En mai, rêve à ce qu'il te plaît !
- Nathalie Barre Tricoire

- 10 mai 2020
- 3 min de lecture
Chronique de mai 2020

Après plus d’un mois de « confinement », privés de notre liberté de mouvement pour permettre un accès aux soins à ceux qui en ont besoin, nous commençons à penser à la suite…et chacun la voit à sa manière…
Même si le virus est toujours là, même si l’avenir n’est jamais écrit et même si les perspectives annoncées ne sont pas très réjouissantes, peut-être cette période de confinement aura-t-elle permis de mettre en lumière, plus que jamais, l’utilité sociale mais aussi les limites de l’activité économique.

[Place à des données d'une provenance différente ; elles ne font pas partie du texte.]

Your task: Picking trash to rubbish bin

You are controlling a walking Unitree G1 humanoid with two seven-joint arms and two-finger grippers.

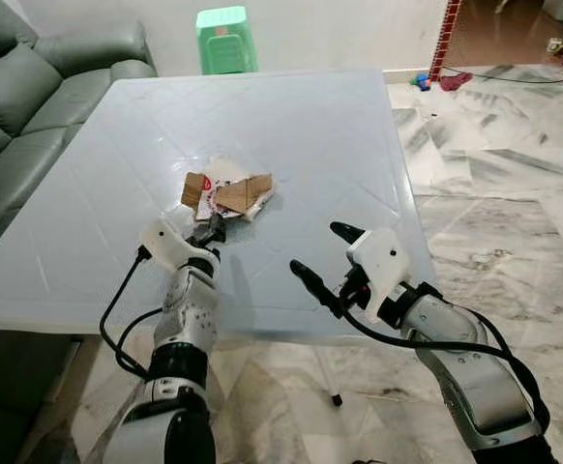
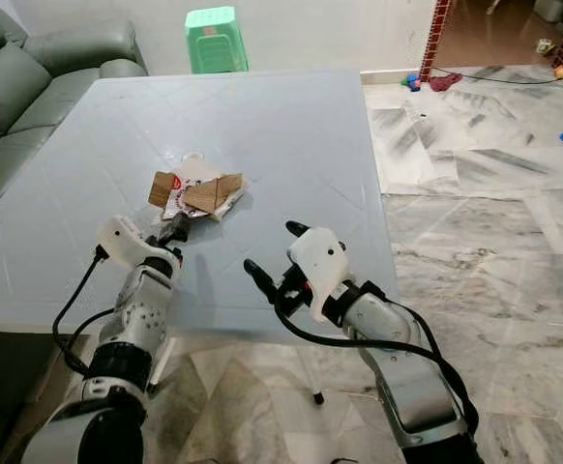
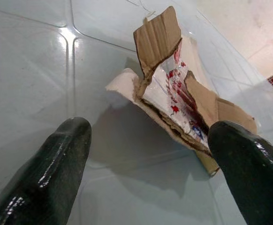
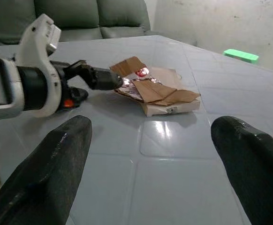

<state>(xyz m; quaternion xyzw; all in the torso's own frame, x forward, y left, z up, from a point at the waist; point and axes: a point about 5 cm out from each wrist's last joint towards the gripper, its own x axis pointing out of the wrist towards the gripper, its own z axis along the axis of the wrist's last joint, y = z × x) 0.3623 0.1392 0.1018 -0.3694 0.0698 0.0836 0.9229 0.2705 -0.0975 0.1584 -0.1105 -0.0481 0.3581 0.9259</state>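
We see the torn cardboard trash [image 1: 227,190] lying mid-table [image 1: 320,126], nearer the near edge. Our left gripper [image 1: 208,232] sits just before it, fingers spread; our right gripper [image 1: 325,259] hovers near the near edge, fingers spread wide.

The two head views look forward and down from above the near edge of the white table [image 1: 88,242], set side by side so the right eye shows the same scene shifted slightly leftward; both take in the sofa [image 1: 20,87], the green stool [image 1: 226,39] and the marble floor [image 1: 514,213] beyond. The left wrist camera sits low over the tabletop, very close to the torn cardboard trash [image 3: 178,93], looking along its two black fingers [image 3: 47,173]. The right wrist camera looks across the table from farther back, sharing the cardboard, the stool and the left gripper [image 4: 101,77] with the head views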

Je fais alors le rêve d’une vision plus juste du rôle essentiel de l’économie de marché et des entreprises dans notre vie quotidienne. Nos critiques faciles sur la société de consommation, sur le libéralisme ou la finance nous font oublier que nous sommes parties prenantes de cet « ensemble ».

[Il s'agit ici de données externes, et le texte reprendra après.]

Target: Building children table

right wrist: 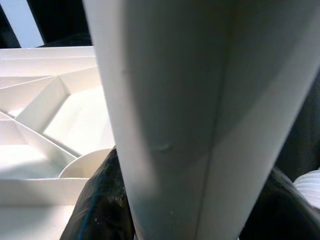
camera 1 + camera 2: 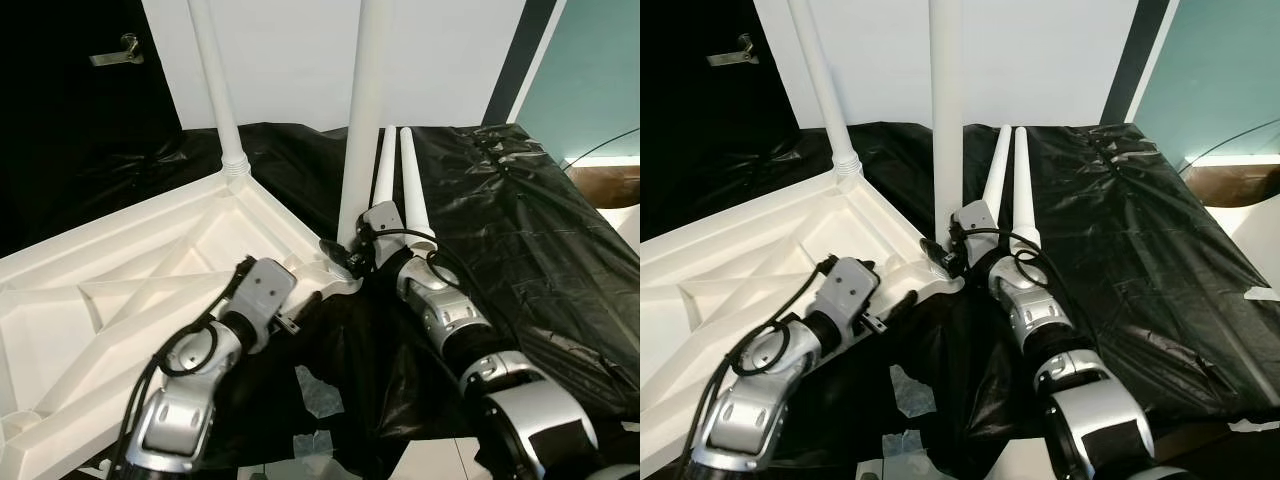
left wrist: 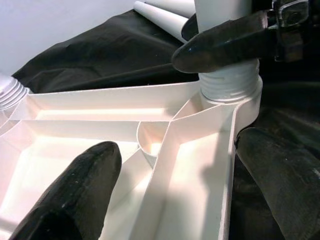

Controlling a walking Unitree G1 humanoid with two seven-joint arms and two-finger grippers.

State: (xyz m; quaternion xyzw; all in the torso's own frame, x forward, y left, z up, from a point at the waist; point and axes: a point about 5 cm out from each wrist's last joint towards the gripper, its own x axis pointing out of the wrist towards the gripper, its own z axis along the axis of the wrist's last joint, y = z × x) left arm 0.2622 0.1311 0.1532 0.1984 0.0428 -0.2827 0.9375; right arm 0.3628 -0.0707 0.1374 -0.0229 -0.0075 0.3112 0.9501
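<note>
The white table top (image 2: 120,300) lies upside down on a black sheet, ribs facing up. One white leg (image 2: 215,90) stands screwed in at its far corner. A second upright leg (image 2: 362,120) stands in the near right corner socket (image 3: 227,92), and my right gripper (image 2: 345,255) is shut on it just above the threaded base, its fingers (image 1: 100,200) on both sides of it. My left gripper (image 3: 177,145) is open and straddles the table top's rim beside that corner, one finger inside and one outside. Two loose legs (image 2: 400,170) lie side by side on the sheet behind.
The black sheet (image 2: 520,220) covers the surface to the right. A black door with a handle (image 2: 115,50) is at the back left, a white wall behind, a teal panel (image 2: 590,70) at the back right. Pale scraps (image 2: 320,395) lie near the front.
</note>
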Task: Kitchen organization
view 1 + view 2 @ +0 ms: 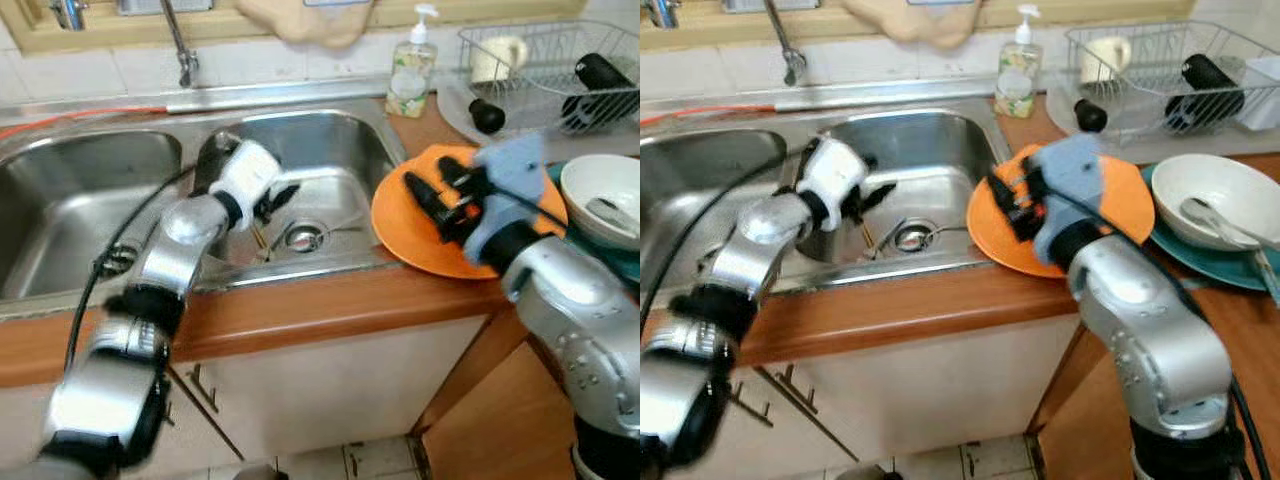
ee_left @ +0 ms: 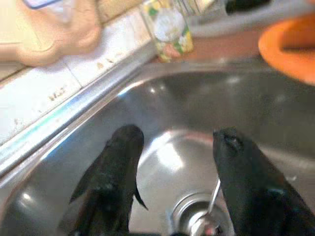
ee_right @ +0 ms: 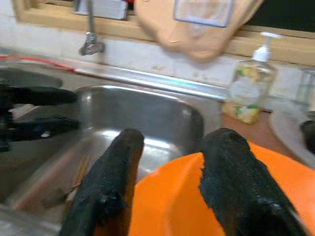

Comme le dit Alain Eraly (docteur en sciences sociales et docteur en économie appliquée) dans son livre « quand les mots construisent la réalité », nous sommes « tout à la fois et pleinement, citoyen, travailleur, consommateur et épargnant ». Et ces quatre statuts pour une même personne conduisent à des contradictions que, bien souvent, nous ne voulons pas voir.
Nos entreprises, petites ou grandes, contribuent au lien entre les hommes et à la vie sociale. Par les échanges marchands, l’économie participe à la satisfaction des besoins vitaux et le « progrès de chacun contribue au progrès de tous ».
Un arrêt brutal comme nous le vivons aujourd’hui peut remettre en cause le fondement même de certaines activités humaines. La mise en sommeil de la plupart des entreprises et la suppression quasi-totale de l’activité économique privent ceux qui la subissent de leur travail et aussi de tout ou partie de leurs revenus.
La consommation pour des besoins « non essentiels » s’est fortement contractée pendant le temps du confinement, soit, moins de 3 mois, et une récession sévère nous est déjà annoncée, sans doute pour plus d’un an.
De quoi nous interroger sur les rouages de l’économie et lire ou relire l’ouvrage de Jean Tirole (prix Nobel d’économie en 2014) « Economie du bien commun » pour essayer de comprendre en quoi et comment l’économie contribue effectivement au bien commun.
Pour durer, une entreprise doit inscrire son action dans le temps long. Elle doit être solide au plan financier et donc, être gérée avec précaution…ne pas céder aux injonctions de ceux qui la trouvent toujours trop riche, ne distribuant pas assez aux différentes parties prenantes et jamais assez vite.
Car, l’économie, pour fonctionner « efficacement » comme l’analysait Adam Smith (« Theory of Moral Sentiments »), l’un des pères fondateurs de la science économique, réclame prudence, décence et confiance.
Or, les périodes fastes de croissance ont conduit à des excès. La crise de 2008 a mis en évidence la course effrénée aux profits par une mise à disposition d’une liquidité facile, la cupidité de certains acteurs économiques préoccupés par des gains rapides et l’insouciance de certains individus parfois, ignorant les risques, parfois, voulant les ignorer.
Et, peu nombreux sont ceux qui choisissent la modération et le bon sens plutôt qu’une prise de risque parfois inconsidérée et trop souvent présentée comme du courage ou une consommation « adulée » devenue trop souvent synonyme d’un « accomplissement identitaire ».
Et je fais aussi le rêve que les entreprises gagnent en responsabilité et ne renoncent jamais ni aux valeurs humanistes ni à la nécessaire recherche de l’équilibre financier (et donc du profit) par une définition concrète de leur « raison d’être » mais aussi et surtout de leur « façon d’agir ». Leur place, au sein de la société, doit intégrer la recherche de « sens » tant pour chaque individu que pour la collectivité mais aussi et surtout pour assurer sa légitimité et donc son existence à terme. Il faut, comme l’écrit Philippe de Woot, dans un livre qui en porte le titre « Repenser l’entreprise ».
Je fais enfin le rêve d’une prise de conscience forte au niveau des Etats pour poser un cadre éthique de l’économie, pour une régulation dont les principes seraient la recherche de solidarité entre les peuples et une répartition plus équitable des richesses pour poursuivre la marche du progrès de l’humanité.
Prenez soin de vous, ensemble, prenons soin de tous.



Je suis d'accord avec vos idées mais je pense aussi que si notre civilisation déraille c'est toujours à cause ses excès. De plus, la majorité de la population a oublié, avec les années d'hégémonie de la société de consommation, de la finance libérale et de l’argent facile, qu'elle était le vrai sens du mot économie. Le temps passe vite, prenez soin de vous et "carpe diem".